TASK DESCRIPTION. All lines holding the string "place" should be copied from the data below.

INPUT FOR THIS TASK.

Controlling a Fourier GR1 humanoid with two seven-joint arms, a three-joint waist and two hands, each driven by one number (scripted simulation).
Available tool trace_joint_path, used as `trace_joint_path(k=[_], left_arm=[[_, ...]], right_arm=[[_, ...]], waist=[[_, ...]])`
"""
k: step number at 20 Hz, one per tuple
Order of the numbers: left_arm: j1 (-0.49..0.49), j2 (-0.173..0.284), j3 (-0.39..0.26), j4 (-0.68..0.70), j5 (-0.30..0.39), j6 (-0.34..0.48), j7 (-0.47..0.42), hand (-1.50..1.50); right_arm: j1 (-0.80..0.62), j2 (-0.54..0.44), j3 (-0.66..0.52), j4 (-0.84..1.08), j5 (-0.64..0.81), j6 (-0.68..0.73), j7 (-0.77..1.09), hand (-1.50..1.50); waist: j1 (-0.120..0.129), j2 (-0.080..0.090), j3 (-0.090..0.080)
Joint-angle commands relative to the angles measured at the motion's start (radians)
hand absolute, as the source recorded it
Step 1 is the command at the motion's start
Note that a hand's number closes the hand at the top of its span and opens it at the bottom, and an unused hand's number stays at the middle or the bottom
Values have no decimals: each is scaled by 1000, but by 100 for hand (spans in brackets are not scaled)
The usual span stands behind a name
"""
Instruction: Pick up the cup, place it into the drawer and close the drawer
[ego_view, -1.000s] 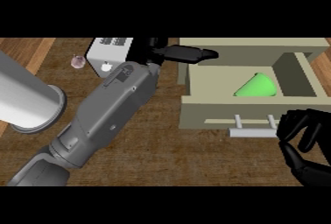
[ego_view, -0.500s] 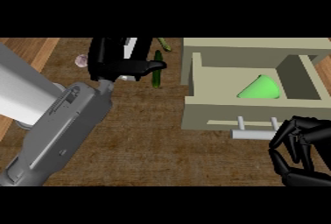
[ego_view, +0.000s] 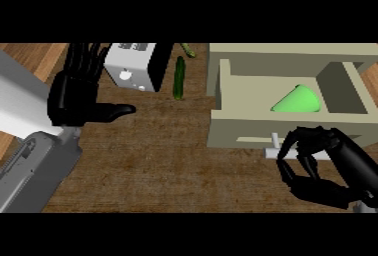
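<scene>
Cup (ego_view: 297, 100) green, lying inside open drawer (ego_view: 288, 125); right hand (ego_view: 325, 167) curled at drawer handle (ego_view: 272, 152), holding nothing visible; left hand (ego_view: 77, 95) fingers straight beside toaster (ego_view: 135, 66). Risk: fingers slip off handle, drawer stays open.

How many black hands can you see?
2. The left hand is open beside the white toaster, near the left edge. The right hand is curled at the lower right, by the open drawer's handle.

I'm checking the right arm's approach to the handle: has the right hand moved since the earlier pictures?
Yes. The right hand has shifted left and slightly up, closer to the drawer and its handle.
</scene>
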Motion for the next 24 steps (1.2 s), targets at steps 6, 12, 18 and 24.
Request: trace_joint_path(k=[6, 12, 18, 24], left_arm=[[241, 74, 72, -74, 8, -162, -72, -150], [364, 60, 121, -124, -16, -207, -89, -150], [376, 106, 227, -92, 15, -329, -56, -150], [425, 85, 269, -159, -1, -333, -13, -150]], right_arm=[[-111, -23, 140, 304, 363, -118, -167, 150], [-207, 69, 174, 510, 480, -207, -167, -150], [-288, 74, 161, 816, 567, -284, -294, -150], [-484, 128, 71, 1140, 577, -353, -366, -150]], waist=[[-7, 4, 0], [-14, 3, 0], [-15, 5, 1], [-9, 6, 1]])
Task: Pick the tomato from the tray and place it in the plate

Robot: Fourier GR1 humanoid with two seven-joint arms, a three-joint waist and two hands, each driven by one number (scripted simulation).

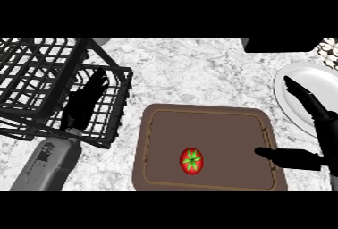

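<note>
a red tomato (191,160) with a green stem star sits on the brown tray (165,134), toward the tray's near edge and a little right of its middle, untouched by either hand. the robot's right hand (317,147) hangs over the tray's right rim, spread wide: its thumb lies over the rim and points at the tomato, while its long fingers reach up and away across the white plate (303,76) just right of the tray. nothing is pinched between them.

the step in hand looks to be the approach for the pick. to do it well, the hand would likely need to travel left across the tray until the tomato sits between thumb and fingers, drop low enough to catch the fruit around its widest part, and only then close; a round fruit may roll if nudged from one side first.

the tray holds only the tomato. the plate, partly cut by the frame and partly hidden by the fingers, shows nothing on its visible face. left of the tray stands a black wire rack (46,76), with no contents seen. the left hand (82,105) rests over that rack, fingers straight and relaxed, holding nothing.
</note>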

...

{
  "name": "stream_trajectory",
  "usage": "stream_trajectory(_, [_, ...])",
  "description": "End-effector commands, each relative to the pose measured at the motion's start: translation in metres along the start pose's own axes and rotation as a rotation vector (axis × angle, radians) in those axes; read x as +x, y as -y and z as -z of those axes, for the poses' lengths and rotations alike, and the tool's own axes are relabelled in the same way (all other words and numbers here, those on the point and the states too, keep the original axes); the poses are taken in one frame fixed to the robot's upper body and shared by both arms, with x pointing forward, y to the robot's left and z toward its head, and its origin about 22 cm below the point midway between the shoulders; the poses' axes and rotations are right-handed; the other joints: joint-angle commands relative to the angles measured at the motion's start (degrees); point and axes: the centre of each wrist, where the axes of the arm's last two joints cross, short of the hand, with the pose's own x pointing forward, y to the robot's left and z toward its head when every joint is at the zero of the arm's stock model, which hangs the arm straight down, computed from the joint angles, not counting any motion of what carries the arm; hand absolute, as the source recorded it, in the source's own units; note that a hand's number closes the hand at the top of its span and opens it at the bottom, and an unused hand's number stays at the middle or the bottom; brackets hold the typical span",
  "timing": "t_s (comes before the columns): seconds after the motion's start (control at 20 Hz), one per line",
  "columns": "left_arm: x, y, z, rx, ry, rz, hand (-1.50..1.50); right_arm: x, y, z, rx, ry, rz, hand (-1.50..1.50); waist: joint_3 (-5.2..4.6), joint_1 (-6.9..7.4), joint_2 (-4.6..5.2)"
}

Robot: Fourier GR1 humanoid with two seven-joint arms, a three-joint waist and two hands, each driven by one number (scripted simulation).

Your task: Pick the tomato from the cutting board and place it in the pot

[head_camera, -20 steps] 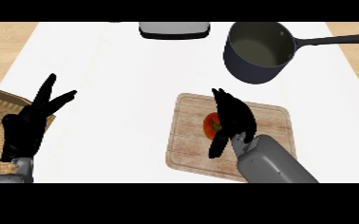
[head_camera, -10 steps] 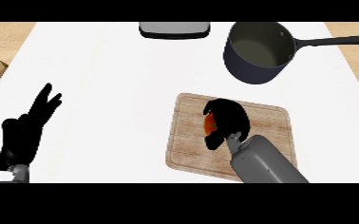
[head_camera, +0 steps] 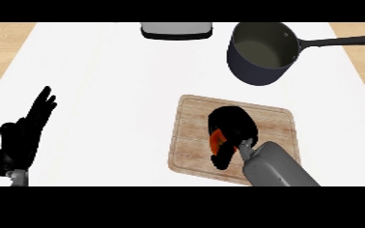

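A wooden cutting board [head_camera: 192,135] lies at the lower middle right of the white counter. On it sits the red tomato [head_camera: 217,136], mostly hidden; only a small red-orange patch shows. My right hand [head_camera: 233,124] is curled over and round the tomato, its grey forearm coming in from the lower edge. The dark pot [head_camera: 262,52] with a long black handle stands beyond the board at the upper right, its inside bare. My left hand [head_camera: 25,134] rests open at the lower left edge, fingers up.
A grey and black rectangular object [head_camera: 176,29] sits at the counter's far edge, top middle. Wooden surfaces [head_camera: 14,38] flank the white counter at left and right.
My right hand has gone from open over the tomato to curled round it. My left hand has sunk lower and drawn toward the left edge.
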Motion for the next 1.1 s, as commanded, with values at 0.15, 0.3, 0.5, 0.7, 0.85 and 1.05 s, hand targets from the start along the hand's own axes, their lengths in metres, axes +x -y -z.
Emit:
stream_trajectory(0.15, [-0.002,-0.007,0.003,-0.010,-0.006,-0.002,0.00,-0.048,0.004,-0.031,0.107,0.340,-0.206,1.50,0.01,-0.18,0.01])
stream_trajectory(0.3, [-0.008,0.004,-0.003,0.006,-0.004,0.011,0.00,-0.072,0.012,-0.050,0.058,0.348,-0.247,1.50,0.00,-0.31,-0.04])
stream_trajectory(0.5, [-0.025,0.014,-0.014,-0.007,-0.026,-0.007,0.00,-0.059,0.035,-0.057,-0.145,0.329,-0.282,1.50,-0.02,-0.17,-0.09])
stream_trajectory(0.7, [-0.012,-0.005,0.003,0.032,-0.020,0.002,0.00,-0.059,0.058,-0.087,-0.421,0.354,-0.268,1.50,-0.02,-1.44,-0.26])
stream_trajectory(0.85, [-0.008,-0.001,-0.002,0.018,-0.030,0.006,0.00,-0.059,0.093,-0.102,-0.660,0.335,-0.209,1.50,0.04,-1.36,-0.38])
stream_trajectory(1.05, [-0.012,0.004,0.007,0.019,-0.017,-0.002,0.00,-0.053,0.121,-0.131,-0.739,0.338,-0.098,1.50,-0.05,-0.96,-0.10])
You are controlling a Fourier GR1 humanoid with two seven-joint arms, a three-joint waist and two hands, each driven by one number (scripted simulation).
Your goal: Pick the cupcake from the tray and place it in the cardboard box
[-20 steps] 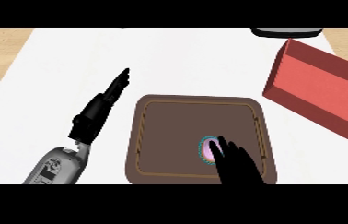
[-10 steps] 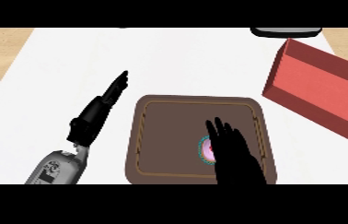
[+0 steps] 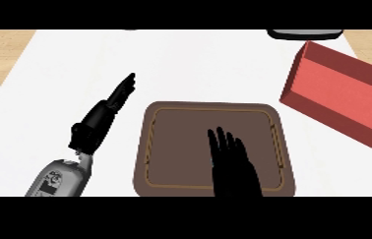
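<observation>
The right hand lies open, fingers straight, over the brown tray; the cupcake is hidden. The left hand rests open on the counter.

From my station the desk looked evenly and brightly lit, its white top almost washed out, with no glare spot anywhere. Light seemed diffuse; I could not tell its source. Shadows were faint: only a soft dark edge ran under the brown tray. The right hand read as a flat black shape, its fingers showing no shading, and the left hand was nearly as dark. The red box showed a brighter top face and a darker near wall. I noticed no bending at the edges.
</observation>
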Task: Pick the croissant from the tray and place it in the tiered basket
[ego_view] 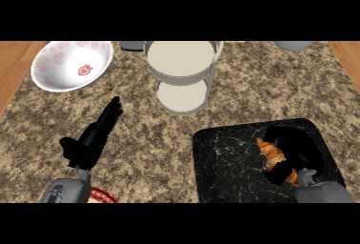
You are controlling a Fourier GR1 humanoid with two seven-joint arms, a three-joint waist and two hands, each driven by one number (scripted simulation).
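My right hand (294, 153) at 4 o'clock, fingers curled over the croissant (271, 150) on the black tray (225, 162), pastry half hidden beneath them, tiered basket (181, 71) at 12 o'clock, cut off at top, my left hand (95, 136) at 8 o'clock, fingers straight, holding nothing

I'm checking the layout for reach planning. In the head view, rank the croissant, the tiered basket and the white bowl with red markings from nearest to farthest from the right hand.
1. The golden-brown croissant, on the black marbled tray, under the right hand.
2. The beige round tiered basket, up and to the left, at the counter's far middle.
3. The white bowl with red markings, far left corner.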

PROBLEM SOLUTION.
Instruction: Pick up the cup, place it into the drawer and close the drawer
Task: Pick the tomato from the tray and place it in the plate
Your task: Pick the tomato from the cutting board and place it in the pot
Your goal: Pick the cupcake from the tray and place it in the cardboard box
Task: Pick the croissant from the tray and place it in the tiered basket

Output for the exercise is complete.